Thursday, Feb. 25, 2016 12:20 am
Back to square one
Gov. Bruce Rauner’s budget address last week seemed far more designed for people outside the building, most of whom don’t really care about the intricacies of government finance. Most do, however, want to see everyone finally get along and end this 8-month governmental impasse, despite what you may read in online comment sections.
That’s probably why Rauner barely even talked about the budget. It’s no surprise why. For the first time since Illinois became a state in 1818 a governor has submitted a budget for the next fiscal year without having passed a budget for the current fiscal year.
The failure is not just an embarrassment. Tens of thousands of the most vulnerable Illinoisans are paying dearly. No budget means the state can’t help homeless teens, assist women with the trauma of a brutal rape or help addicts kick heroin.
Tens of thousands more may have to drop out of college because state universities and a special scholarship program aren’t being funded. The majority African-American Chicago State University is perilously close to shutting down as are Western Illinois University and Eastern Illinois University.
Even Rauner’s lines that some described as an “olive branch” to the Democratic legislative majority seemed aimed more at the folks back home.

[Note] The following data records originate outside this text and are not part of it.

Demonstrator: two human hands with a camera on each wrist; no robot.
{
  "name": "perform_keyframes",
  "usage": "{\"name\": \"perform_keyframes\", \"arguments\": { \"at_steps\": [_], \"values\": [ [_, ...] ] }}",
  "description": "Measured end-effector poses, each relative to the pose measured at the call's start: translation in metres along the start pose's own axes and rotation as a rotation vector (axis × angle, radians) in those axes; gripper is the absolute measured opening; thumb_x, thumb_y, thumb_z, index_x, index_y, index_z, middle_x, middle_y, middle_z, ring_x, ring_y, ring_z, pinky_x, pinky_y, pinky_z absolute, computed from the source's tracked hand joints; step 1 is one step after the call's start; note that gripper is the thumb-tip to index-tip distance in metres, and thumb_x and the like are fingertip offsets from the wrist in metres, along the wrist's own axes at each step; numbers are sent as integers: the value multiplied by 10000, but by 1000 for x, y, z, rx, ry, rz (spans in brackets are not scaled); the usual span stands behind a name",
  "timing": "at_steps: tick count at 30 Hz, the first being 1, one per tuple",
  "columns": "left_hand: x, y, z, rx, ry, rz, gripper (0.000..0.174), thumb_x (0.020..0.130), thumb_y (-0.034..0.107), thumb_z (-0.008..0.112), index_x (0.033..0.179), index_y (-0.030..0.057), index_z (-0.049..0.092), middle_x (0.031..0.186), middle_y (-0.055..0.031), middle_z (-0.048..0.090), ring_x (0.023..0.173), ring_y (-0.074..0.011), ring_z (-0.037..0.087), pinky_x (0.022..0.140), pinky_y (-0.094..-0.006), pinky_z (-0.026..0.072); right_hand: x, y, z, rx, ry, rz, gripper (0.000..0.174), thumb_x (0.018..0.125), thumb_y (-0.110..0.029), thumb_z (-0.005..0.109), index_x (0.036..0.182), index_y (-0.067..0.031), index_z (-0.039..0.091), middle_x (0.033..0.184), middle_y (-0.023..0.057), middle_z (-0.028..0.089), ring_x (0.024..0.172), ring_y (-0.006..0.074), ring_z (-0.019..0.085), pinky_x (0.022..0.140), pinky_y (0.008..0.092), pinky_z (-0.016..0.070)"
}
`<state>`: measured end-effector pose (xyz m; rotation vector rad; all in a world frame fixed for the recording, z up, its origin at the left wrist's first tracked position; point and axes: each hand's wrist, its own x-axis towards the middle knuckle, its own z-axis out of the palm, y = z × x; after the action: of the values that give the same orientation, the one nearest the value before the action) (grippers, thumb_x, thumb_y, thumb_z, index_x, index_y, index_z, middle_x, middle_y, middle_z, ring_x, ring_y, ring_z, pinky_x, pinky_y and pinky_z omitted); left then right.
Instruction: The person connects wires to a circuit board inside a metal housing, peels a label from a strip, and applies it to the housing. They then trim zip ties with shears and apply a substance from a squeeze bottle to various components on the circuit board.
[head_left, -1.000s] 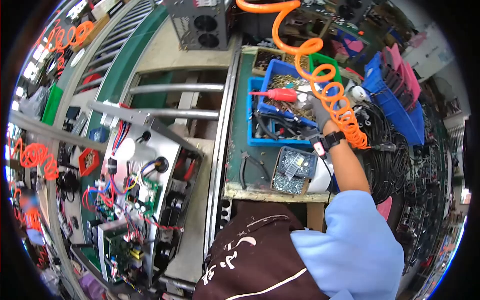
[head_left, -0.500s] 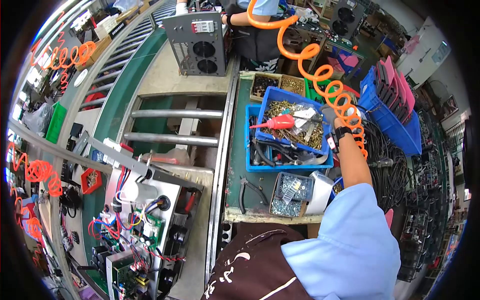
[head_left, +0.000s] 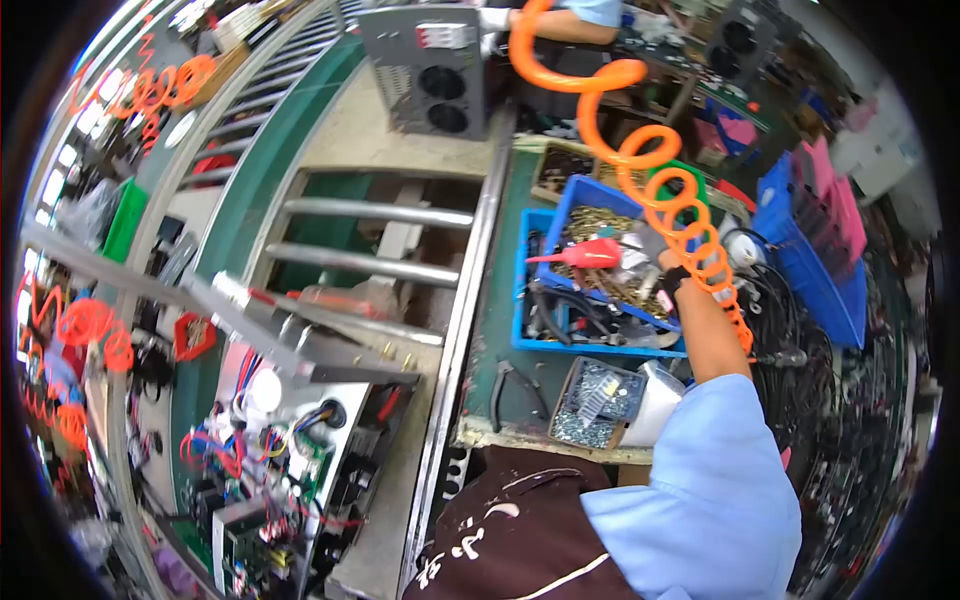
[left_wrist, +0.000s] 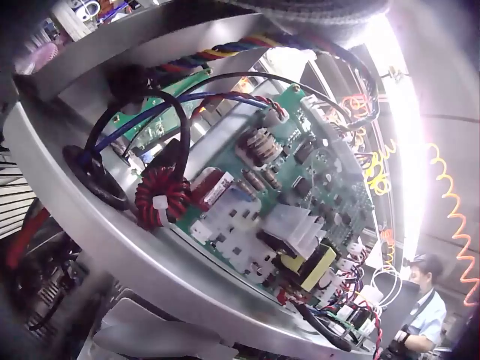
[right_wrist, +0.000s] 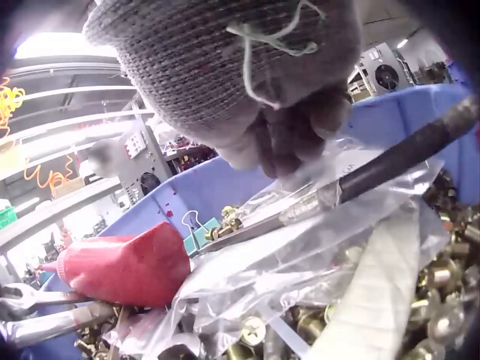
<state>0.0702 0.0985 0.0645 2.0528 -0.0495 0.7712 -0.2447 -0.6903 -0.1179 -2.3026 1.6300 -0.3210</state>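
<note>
My right hand [right_wrist: 232, 71], in a grey knit glove, reaches into a blue bin [right_wrist: 409, 105] of brass-coloured screws [right_wrist: 446, 277]. Its fingertips are bunched downward right at a crumpled clear plastic bag [right_wrist: 262, 277]; I cannot tell whether they pinch it. A dark-handled tool [right_wrist: 409, 154] lies across the bag, beside a red squeeze bottle [right_wrist: 127, 266]. Of my left hand, only grey knit glove [left_wrist: 307, 11] shows at the top of the left wrist view, close above a metal chassis [left_wrist: 142, 259] holding a green circuit board [left_wrist: 300, 172], toroid coil and wires. Its fingers are hidden.
Pliers [head_left: 518, 392] and a container of small silver hardware [head_left: 600, 400] lie on the green bench. An orange coiled hose [head_left: 625, 150] hangs over the bin. Metal conveyor rollers [head_left: 370, 262] run left of the bench. Another person [left_wrist: 426, 307] stands beyond.
The head view has shifted, bringing another person's arm into sight at the top. My right hand stays at the blue bin, slightly nearer its right side than a second ago.
</note>
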Motion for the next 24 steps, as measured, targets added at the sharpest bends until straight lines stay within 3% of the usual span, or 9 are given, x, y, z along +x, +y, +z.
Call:
{"name": "perform_keyframes", "arguments": {
  "at_steps": [1, 3, 6, 9, 11, 15, 19, 21, 24],
  "values": [
    [0, -1, -3, 9, 36, -68, 353, 933, 195, 426, 1170, -45, 526, 1218, -181, 523, 1113, -315, 503, 969, -410, 411, 1, 3, 4, -34, -8, 35, 270, 764, -131, 554, 998, -14, 624, 968, 221, 619, 946, 365, 585, 790, 411, 457],
    [-5, 45, 26, -128, 11, 12, 473, 913, 281, 462, 1250, -50, 450, 1207, -231, 517, 1083, -339, 527, 804, -410, 533, -4, 20, 0, -69, -64, 49, 267, 760, -135, 558, 986, -10, 625, 957, 224, 620, 936, 368, 588, 782, 418, 458],
    [-28, 15, 1, -406, 35, -259, 400, 913, 217, 467, 1224, -34, 449, 1212, -165, 496, 1057, -264, 517, 907, -343, 448, -8, 1, 10, -102, -185, -30, 264, 752, -142, 564, 968, -5, 627, 940, 229, 621, 920, 374, 593, 769, 430, 460],
    [-37, 58, -11, 360, 122, 309, 364, 926, 240, 425, 1126, -50, 515, 1181, -176, 514, 1091, -275, 490, 966, -385, 373, 20, -18, 19, -216, -177, -59, 261, 745, -148, 569, 951, 1, 629, 924, 234, 623, 905, 379, 597, 756, 442, 462],
    [-50, 71, -15, 293, 231, 245, 344, 879, 166, 396, 1101, -56, 538, 1176, -204, 494, 1112, -309, 470, 962, -408, 356, 39, -2, 23, -335, -74, 3, 260, 740, -153, 573, 939, 5, 630, 913, 238, 624, 895, 383, 601, 747, 450, 463],
    [-69, 96, -14, 400, 400, 553, 321, 833, 185, 412, 1009, -46, 548, 1096, -185, 518, 978, -286, 509, 848, -410, 414, 61, 17, 33, -231, 82, 35, 295, 694, -206, 607, 869, 31, 624, 829, 263, 616, 822, 415, 607, 680, 500, 460],
    [-97, 114, 11, 239, -218, 561, 234, 797, 121, 506, 982, 0, 583, 932, -149, 578, 843, -288, 549, 732, -392, 428, 29, -15, 18, -359, 198, 18, 309, 727, -254, 569, 801, 36, 645, 802, 266, 612, 777, 417, 608, 642, 482, 461],
    [-102, 119, 42, 328, -482, 538, 298, 778, 232, 618, 1002, 37, 591, 885, -128, 578, 797, -297, 548, 687, -381, 431, 24, -21, 14, -221, 225, 27, 310, 736, -243, 565, 792, 54, 631, 765, 253, 620, 727, 400, 615, 652, 472, 455],
    [-112, 122, 89, 363, -567, 404, 500, 753, 331, 670, 1135, 40, 531, 783, -102, 564, 712, -274, 554, 608, -379, 430, 42, -6, 22, 133, 299, -72, 302, 808, -240, 529, 894, 40, 599, 797, 217, 606, 791, 327, 591, 716, 409, 435]
  ]
}}
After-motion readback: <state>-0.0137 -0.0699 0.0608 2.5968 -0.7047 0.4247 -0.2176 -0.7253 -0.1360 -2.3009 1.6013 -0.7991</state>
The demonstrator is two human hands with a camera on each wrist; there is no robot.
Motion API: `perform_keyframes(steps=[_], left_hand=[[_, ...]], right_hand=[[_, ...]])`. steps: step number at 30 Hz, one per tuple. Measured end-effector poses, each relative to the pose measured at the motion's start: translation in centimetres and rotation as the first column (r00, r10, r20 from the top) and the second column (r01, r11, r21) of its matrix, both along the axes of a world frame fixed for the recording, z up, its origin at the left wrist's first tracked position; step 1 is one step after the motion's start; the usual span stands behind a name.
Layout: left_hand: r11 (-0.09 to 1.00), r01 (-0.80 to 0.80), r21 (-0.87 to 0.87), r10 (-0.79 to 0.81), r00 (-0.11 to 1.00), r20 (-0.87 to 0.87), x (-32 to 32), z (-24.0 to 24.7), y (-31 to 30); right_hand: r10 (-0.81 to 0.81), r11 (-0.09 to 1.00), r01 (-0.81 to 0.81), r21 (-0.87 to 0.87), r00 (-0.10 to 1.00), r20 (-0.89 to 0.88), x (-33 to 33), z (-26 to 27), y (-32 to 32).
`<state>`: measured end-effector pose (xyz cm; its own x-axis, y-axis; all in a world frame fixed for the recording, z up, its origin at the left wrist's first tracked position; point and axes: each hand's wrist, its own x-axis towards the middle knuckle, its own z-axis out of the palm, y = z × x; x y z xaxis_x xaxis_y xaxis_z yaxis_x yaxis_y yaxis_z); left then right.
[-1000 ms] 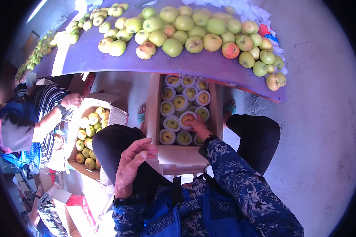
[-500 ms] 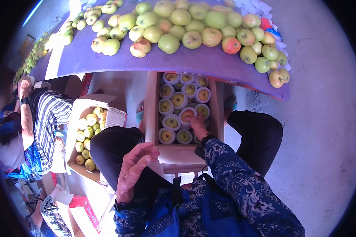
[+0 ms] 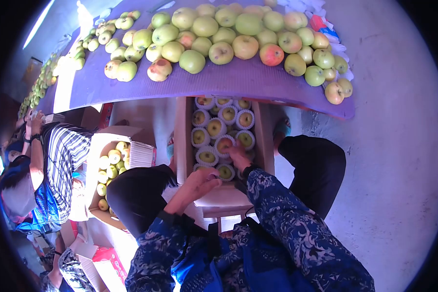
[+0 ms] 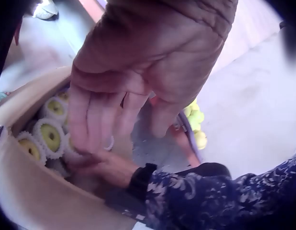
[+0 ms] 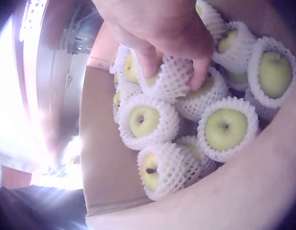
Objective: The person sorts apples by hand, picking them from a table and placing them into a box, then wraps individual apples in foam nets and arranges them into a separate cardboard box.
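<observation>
My right hand (image 3: 239,155) holds a yellow-red apple (image 3: 224,144) in a white foam net, among the netted apples in the cardboard box (image 3: 265,146) between my knees. In the right wrist view, the thumb and fingers of that hand (image 5: 157,24) straddle the foam net (image 5: 172,81) from both sides. My left hand (image 3: 197,186) hovers by the box's near edge with relaxed fingers and nothing held. Seen from the left wrist, its fingers point down, overlapping the right hand (image 4: 112,168). Other netted apples (image 5: 227,128) sit close around, mostly stem end showing.
Ahead stands a purple-covered table (image 3: 146,90) piled with bare green and reddish apples (image 3: 192,62). To the left is a second box (image 3: 121,130) of bare apples, and beyond it a person in a striped garment (image 3: 65,151). A red-and-white carton (image 3: 109,260) lies lower left.
My left hand has moved right from over my left knee to the box's near edge. The right hand stays at the same netted apple. The person at left has raised their hands towards the table.
</observation>
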<state>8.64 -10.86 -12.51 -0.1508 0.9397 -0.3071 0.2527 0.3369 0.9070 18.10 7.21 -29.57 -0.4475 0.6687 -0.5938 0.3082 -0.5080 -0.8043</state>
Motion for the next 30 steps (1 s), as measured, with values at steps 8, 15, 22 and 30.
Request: perform_keyframes(steps=[8, 15, 22, 30], left_hand=[[0.982, -0.185, -0.021, 0.183, 0.980, -0.079, -1.5, -4.0, 3.0], [0.985, -0.108, -0.136, 0.028, 0.872, -0.489, -0.5, -9.4, 2.3], [0.964, -0.084, -0.251, -0.033, 0.903, -0.428, -0.6, -7.9, 2.1], [0.980, -0.100, -0.173, 0.008, 0.887, -0.462, -0.5, -9.9, 1.8]], right_hand=[[0.050, 0.992, -0.053, 0.116, 0.998, 0.035, -0.5, -2.1, 0.3], [0.111, 0.965, -0.139, 0.224, 0.985, 0.133, -0.3, -2.5, 0.7], [0.090, 0.971, -0.128, 0.202, 0.979, 0.186, -0.4, 2.0, -0.1], [0.189, 0.886, -0.334, 0.321, 0.893, 0.408, -0.8, 2.2, 0.2]])
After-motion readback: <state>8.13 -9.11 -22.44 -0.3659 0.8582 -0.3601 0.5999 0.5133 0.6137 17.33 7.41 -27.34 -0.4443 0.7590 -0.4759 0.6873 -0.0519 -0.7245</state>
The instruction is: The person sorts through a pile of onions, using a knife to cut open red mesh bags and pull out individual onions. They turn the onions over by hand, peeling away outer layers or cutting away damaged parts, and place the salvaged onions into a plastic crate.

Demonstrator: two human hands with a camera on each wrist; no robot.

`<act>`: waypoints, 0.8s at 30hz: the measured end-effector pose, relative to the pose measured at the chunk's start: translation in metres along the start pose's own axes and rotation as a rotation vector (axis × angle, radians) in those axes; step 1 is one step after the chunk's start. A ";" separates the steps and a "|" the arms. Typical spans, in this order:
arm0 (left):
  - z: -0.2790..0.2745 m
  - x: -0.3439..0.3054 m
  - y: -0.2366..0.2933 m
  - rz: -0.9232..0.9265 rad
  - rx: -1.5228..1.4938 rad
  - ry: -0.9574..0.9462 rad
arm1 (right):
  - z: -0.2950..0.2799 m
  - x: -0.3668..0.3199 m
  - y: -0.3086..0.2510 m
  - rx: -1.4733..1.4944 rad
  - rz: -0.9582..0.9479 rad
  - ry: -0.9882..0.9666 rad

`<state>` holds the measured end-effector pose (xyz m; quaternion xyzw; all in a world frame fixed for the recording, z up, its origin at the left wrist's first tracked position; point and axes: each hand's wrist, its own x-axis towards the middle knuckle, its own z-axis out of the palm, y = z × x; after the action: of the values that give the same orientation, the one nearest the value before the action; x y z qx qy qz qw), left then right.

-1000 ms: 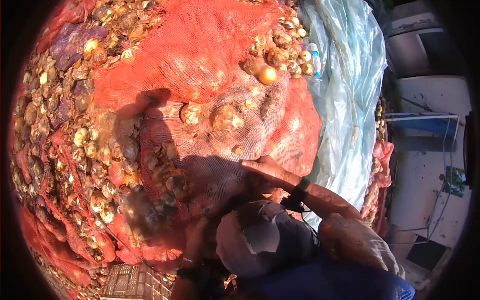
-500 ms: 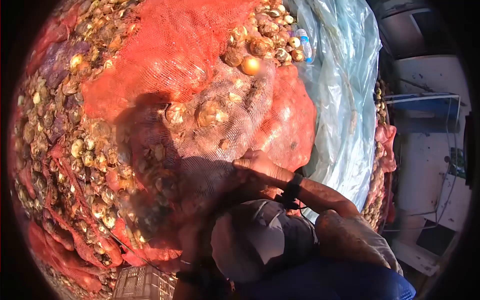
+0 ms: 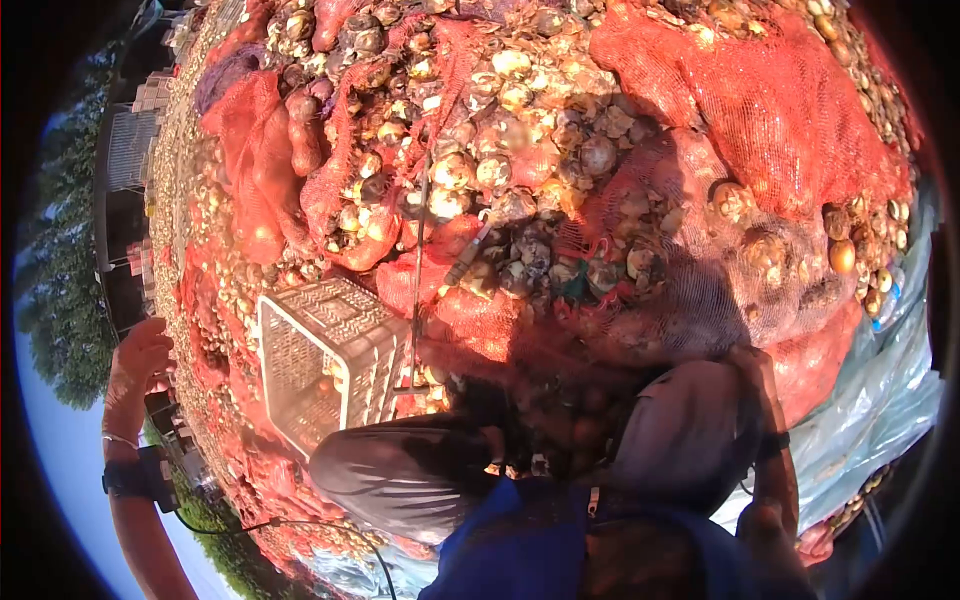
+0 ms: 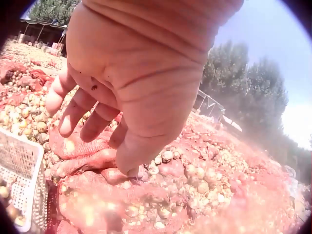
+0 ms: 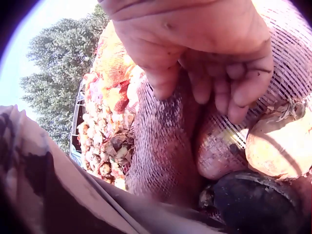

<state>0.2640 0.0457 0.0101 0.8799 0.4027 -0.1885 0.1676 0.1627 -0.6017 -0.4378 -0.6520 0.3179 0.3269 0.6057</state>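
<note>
My left hand (image 3: 145, 355) is raised at the far left in the head view, fingers loosely bent and holding nothing. In the left wrist view the same hand (image 4: 131, 78) hangs above onions and red mesh, thumb apart from the fingers. My right hand (image 3: 752, 366) is beside the knee, at the lower edge of a pale mesh sack (image 3: 790, 270). Close up in the right wrist view, that hand (image 5: 195, 53) has its thumb and bent fingers apart against the mesh sack (image 5: 158, 146); no clear pinch shows. An onion (image 5: 280, 144) lies beside the fingers.
A plastic crate (image 3: 375, 335) lies tipped left of the knees, with a thin rod beside it. Red mesh (image 3: 810, 110) covers onions at upper right. Clear plastic sheeting (image 3: 865, 410) lies on the right. A cable trails from the left wrist.
The head view has swung left, bringing the crate, knees and trees into sight. My left hand has moved from the shadow near the sack out to the far left. My right hand remains by the sack.
</note>
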 end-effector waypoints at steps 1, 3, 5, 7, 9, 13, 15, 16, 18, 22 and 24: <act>-0.045 -0.016 -0.027 -0.057 -0.023 0.179 | -0.001 0.004 0.007 0.008 -0.016 0.027; -0.100 -0.051 -0.080 -0.179 -0.008 0.482 | -0.003 0.005 0.010 0.018 -0.040 0.058; -0.110 -0.057 -0.109 -0.339 0.192 0.576 | -0.002 0.005 0.011 0.042 -0.024 0.059; -0.117 0.002 -0.212 -0.142 0.513 0.503 | -0.005 0.015 0.020 0.015 -0.049 0.062; 0.002 0.031 -0.172 0.249 0.318 0.402 | -0.026 0.033 0.057 0.009 -0.085 0.067; 0.223 0.102 -0.038 0.701 0.127 -0.056 | -0.035 0.003 0.065 -0.154 -0.141 0.201; 0.309 0.133 0.016 0.813 0.270 -0.205 | -0.036 -0.032 0.074 -0.041 -0.074 0.294; 0.346 0.156 0.037 0.898 0.512 -0.301 | -0.041 -0.060 0.075 0.061 -0.012 0.355; 0.390 0.145 0.080 1.009 0.282 -0.573 | -0.028 -0.103 0.074 0.089 0.047 0.513; 0.451 0.150 0.089 0.996 0.600 -0.266 | -0.015 -0.143 0.125 0.206 0.205 0.714; 0.451 0.138 0.093 0.956 0.518 -0.242 | 0.000 -0.144 0.130 0.244 0.204 0.739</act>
<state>0.3299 -0.1242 -0.4342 0.9492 -0.1229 -0.2840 0.0577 -0.0266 -0.6074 -0.3962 -0.6141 0.6139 0.0889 0.4880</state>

Why? Well, words, even very kind words, are not going to be enough to get this done. The sides are simply too far apart, and now that election season has cranked up again, I’m not sure how this thing is going to be resolved.
The governor wants Democrats to help him undermine their labor union allies before he’ll cut a budget deal. But he’s got tens of millions of dollars in campaign bank accounts which are already being unleashed on Democrats. They won’t unilaterally disarm themselves in the face of a threat like that.
House Speaker Michael Madigan is one of those Democrats with a well-funded primary opponent. Despite adamant denials from the governor and the opponent himself, Madigan firmly believes that Rauner put the guy into the race.
So, after Rauner concluded his budget address and turned to shake Madigan’s hand, Madigan leaned in and sarcastically cracked, “Thanks for the candidate.”
This was the second time that Madigan “thanked” the governor for his opponent. The first time was immediately after January’s State of the State Address. A noisy House chamber meant Rauner didn’t understand what Madigan said, thinking he made some comment about state Rep. Jack Franks. But the message came through loud and clear last week.
Some people think that if we could just get rid of Mike Madigan then the governor would have a free hand to solve all the state’s problems.
But that’s just not the reality. Almost all rank-and-file Democratic legislators are adamant about opposing Rauner.
Hours after his budget address, Rauner attended the Illinois Legislative Black Caucus’ annual dinner event. The governor chatted with folks and was then unexpectedly asked to speak. Rauner relied on his usual stump speech that he gives at black churches, saying “The Good Lord didn’t make us Democrats and Republicans, the Good Lord put us on Earth to do His work.” He talked about how he wanted to work with everyone in the room. But then he laid an egg.
“My agenda, my goal aligns exactly with the interests of the African-American community,” Rauner declared. “But we’ve got a broken politics in Illinois and around America where African-Americans primarily vote Democrat and as a result Democratic leaders can pretty much ignore the interests of the African-American community because they have the votes all locked up anyway.”
Um, most people at the dinner were Democratic leaders, and most of them were also African-Americans. His remarks were taken as a direct insult by many in attendance.
Rauner’s comments were from an often-used GOP playbook. And I don’t think he had ill intentions because he also said, “Republicans don’t want to listen to African-American concerns because they never get their votes. That is wrong. We should change that. We should work together in the common interests.”
I don’t know if many people heard that, but they did applaud when Rauner said he wanted to spend more money on education “so it goes disproportionately to low income schools.”
What he didn’t say, but what everyone in the room knew, is that he will only agree to do this after Democrats help him gut the power of organized labor.
And that brings us back to square one.